“We are a multi-disciplinary team of scientists working across Leeds in the UK and North Carolina in the USA with a shared interest in understanding how nutrition can predict and alter outcomes for breast cancer patients.
The project will investigate if measuring the breast cancer patient’s adherence to World Cancer Research Fund’s Cancer Prevention Recommendations, and the nutritional and metabolic state of the tumour itself, could predict how tumours respond to chemotherapy.
This could lead to new clinical advice and new clinical tools to predict which treatments could work for individual patients, and how their diet could alter treatment response.” – Dr James Thorne
Grant title
Developing a mechanistic understanding of how nutrient-metabolic gene pathways predict and modify responses to chemotherapy in breast cancer
Background
Survival of breast cancer patients has improved a lot in the past few decades, but this is not the case for all subtypes of breast cancer. A subtype depends on how the cells look under a microscope or changes to the DNA in the cells.
Survival is lower if a patient’s tumour is able to resist the chemotherapy drugs that are being used to treat the cancer. This is called chemoresistance. When drugs stop working, patients need to have their treatment changed. This means that they lose valuable time in treating the cancer. The patient may also suffer from unnecessary side-effects. It is unclear why a particular chemotherapy drug works better for one patient but not for others.

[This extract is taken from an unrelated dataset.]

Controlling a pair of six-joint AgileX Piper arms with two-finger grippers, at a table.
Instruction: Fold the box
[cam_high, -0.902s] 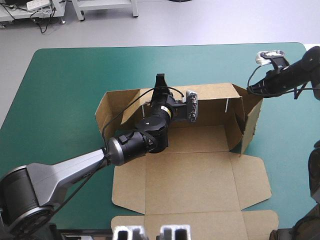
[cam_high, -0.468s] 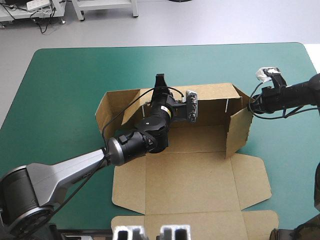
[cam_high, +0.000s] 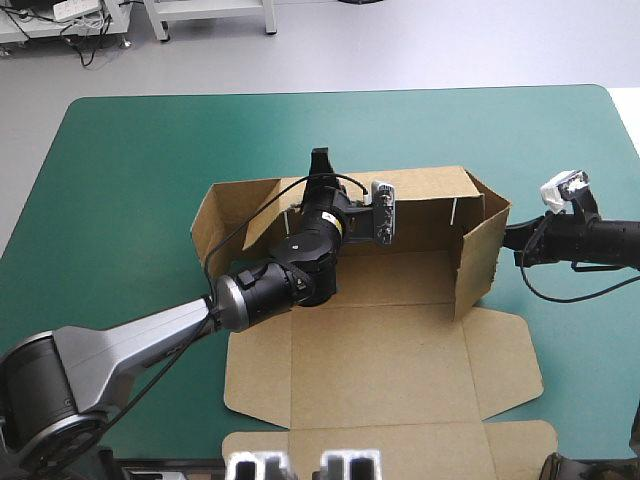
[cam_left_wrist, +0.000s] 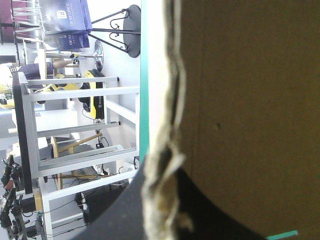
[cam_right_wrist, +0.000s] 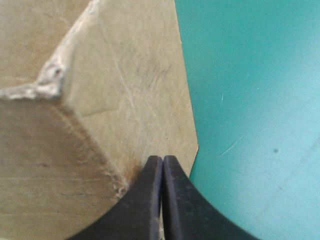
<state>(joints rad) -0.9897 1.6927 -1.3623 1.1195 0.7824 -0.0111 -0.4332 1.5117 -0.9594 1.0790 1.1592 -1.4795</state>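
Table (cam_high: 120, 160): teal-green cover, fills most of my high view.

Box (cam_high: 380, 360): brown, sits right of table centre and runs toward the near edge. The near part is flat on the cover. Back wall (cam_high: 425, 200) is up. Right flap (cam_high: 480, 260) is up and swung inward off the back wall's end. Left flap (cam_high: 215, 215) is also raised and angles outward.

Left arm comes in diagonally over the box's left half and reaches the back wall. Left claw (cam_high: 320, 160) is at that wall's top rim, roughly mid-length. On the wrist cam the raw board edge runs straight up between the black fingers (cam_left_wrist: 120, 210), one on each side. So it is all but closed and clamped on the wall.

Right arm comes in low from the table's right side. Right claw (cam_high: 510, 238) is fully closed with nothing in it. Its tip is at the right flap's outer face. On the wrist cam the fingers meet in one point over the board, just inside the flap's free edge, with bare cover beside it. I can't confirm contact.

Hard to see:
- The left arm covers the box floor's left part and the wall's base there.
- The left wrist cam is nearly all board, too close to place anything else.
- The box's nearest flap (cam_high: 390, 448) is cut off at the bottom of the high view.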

Our previous research suggests that chemical changes to nutrients, known as metabolism, can make the tumour more resistant to drugs. Even before treatment begins, such nutrients cause changes in the tumour. The same changes also happen inside a cancer when it is trying to avoid the killing effects of the chemotherapy drugs. The tumour can become chemoresistant because of these alterations and continue to grow even when the patient is receiving treatment.
Aim
We would like to identify chemotherapy pathways altered by nutrients in breast cancer. We would also like to find out how well patients follow World Cancer Prevention Fund’s Cancer Prevention Recommendations including cutting out high-calorie foods, avoiding sugary drinks, losing weight, and drinking less alcohol.
How it will be done
We will recruit new breast cancer patients and try to predict how their tumours will respond to chemotherapy using nutrition information. To make these predictions we will use data collected from measuring these nutrient pathways inside their tumours. Importantly we can test in human and animal tissue that was collected during previous studies and stored for later use.

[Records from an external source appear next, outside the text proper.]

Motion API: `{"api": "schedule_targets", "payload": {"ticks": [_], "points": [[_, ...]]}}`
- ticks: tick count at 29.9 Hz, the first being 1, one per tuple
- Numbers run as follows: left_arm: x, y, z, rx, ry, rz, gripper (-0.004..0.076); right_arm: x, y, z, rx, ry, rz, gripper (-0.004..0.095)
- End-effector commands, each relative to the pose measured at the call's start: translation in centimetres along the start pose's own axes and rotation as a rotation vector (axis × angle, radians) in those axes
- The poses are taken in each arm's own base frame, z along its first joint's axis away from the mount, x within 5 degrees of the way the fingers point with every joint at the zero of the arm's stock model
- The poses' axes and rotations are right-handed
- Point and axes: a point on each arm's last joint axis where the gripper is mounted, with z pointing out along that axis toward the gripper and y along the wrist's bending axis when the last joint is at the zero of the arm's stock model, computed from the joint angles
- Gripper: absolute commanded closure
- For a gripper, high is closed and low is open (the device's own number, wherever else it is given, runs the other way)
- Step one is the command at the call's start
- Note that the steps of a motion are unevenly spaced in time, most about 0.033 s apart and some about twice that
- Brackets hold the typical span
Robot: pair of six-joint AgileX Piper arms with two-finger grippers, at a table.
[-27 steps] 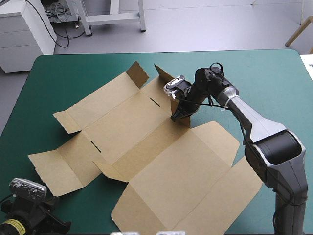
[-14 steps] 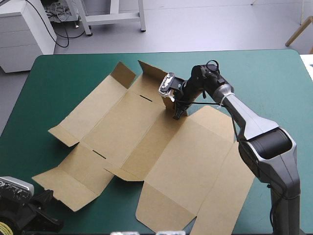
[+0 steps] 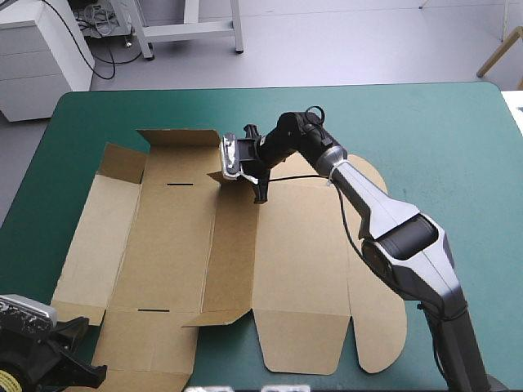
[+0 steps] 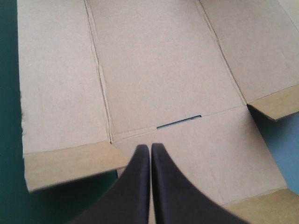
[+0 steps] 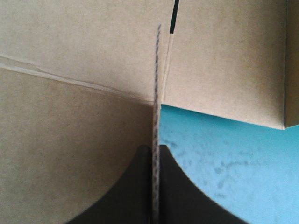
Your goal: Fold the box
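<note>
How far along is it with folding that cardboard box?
Barely begun. Done: little. The box lies nearly flat on the table, with only its far flaps tilted up. In hand: the right hand is shut on one upright flap toward the far edge. The left hand hangs shut over the near end, holding nothing. Left: raising and tucking all the walls.

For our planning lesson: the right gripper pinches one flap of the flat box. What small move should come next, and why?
Probably the right gripper should tip its flap inward over the box. The flap stands on edge between its shut fingers, the rest lies mostly flat, and the left gripper sits shut at the near end.
</note>
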Motion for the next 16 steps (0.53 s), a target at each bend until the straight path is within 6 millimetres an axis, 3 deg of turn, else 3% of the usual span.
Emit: {"api": "schedule_targets", "payload": {"ticks": [1,16], "points": [[-1.1,0.0,-0.6,0.009,-0.069,-0.007,0.0734,-3.3,-0.7,-3.1,0.086,-0.098,-0.057,0.0928],[-1.1,0.1,-0.6,-0.006,-0.07,-0.001,0.0734,-3.9,0.1,-2.1,0.036,-0.104,-0.049,0.0926]]}}
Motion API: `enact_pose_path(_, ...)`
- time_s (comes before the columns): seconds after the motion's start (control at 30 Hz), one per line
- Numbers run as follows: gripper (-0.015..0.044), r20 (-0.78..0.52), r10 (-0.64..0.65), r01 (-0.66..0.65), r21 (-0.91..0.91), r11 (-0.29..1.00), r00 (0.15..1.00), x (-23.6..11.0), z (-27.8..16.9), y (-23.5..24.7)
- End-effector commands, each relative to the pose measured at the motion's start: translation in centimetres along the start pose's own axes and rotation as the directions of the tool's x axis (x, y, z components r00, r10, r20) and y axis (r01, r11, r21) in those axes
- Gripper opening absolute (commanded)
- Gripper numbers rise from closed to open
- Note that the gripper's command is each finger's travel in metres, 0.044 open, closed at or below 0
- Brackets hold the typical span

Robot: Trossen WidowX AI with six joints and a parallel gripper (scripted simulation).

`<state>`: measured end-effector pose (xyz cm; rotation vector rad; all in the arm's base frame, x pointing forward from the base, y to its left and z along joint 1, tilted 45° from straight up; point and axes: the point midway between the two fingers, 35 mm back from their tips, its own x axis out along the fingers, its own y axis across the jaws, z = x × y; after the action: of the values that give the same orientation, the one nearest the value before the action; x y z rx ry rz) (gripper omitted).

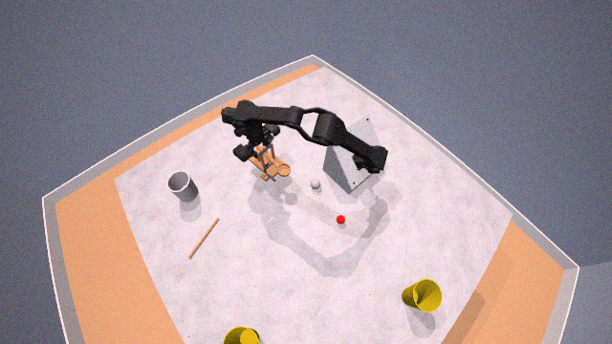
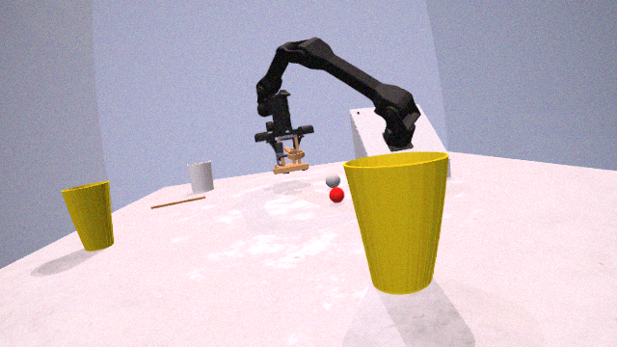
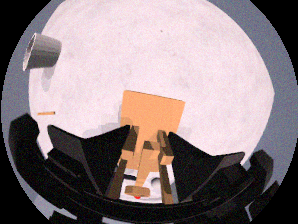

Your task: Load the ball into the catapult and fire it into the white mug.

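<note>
The wooden catapult (image 1: 272,166) (image 2: 291,164) (image 3: 152,119) hangs a little above the table, held at its upright frame. My gripper (image 1: 261,144) (image 2: 287,145) (image 3: 149,131) is shut on it from above. The white mug (image 1: 183,185) (image 2: 201,176) (image 3: 44,51) stands upright to the catapult's left, well apart from it. A grey-white ball (image 1: 315,183) (image 2: 333,180) lies on the table to the right of the catapult. A red ball (image 1: 340,219) (image 2: 336,195) lies a little further towards the front. Neither ball is in the catapult.
Two yellow cups stand near the front edge, one at the right (image 1: 423,294) (image 2: 397,222) and one at the left (image 1: 241,335) (image 2: 89,214). A thin wooden stick (image 1: 204,238) (image 2: 177,202) lies in front of the mug. The arm's grey base block (image 1: 346,162) (image 2: 371,130) stands at the back right.
</note>
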<state>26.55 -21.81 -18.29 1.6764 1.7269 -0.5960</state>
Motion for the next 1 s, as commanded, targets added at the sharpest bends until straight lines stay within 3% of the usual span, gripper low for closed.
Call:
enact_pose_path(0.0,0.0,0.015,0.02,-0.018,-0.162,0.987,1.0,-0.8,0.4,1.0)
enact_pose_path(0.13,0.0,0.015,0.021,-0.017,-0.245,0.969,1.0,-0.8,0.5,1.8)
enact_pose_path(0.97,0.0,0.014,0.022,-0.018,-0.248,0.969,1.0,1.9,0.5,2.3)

We will also collect information from the patients about how close their diet is to World Cancer Prevention Fund’s guidelines. Then we will measure the activity of the nutrient and chemotherapy genes in the patient’s tumour before their treatment begins. These two sources of data will be combined to make a computer model to predict which patients will respond to drug treatments.
Potential impact
We would like to develop a new prediction tool that can be used by doctors to select the best treatment for individual patients. This means that they would be able to identify patients who won’t respond to a particular drug. Doctors could then tailor treatment or even give dietary advice to help improve prognosis.
We expect this research to reduce exposure of patients to unnecessary side-effects, improve nutritional advice for patients, and crucially, improve long-term survival of patients.